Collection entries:
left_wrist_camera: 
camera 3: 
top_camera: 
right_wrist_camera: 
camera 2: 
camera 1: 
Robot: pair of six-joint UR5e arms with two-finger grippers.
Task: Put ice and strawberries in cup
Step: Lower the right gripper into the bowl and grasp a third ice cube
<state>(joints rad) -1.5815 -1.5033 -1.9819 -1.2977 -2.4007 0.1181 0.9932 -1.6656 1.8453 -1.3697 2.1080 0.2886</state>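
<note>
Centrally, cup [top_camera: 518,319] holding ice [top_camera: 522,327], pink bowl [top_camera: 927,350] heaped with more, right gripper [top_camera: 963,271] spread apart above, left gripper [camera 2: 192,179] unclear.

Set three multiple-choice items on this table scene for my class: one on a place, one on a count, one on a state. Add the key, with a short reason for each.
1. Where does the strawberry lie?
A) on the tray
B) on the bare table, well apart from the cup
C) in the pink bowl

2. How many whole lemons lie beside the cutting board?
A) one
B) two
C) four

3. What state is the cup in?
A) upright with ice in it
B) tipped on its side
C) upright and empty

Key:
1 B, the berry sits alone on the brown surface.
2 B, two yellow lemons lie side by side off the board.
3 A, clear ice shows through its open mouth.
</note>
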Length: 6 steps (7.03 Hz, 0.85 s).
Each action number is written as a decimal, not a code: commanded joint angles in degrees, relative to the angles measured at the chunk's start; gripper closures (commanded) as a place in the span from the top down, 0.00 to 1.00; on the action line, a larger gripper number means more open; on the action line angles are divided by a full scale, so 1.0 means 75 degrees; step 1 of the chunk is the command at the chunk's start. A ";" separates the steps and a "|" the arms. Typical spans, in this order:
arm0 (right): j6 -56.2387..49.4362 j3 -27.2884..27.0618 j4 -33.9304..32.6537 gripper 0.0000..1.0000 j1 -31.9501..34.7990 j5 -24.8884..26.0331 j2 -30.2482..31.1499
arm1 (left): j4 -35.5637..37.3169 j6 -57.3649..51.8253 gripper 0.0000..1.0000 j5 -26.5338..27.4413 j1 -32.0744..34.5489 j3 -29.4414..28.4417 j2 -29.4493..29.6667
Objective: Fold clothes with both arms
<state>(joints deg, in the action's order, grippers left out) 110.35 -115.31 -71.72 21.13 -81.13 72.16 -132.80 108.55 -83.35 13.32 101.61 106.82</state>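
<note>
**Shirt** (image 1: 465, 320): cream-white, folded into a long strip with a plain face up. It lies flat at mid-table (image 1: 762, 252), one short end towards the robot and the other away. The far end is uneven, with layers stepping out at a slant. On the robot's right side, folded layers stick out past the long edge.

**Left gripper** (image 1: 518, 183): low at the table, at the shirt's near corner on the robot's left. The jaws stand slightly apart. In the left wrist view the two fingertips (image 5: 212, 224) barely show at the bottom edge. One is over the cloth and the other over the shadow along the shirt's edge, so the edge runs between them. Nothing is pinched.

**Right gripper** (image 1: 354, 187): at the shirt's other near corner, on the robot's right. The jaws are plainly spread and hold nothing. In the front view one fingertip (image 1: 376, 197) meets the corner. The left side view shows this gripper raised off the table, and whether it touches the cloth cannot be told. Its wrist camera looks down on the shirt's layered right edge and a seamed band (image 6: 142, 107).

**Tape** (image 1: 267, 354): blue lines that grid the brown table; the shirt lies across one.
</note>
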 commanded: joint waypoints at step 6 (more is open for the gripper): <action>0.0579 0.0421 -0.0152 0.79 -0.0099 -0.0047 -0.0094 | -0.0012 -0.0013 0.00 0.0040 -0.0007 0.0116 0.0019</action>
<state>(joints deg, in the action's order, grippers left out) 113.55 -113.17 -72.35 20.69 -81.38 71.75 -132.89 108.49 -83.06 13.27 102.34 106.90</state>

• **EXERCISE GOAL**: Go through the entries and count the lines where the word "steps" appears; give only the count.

• **RESULT BELOW**: 2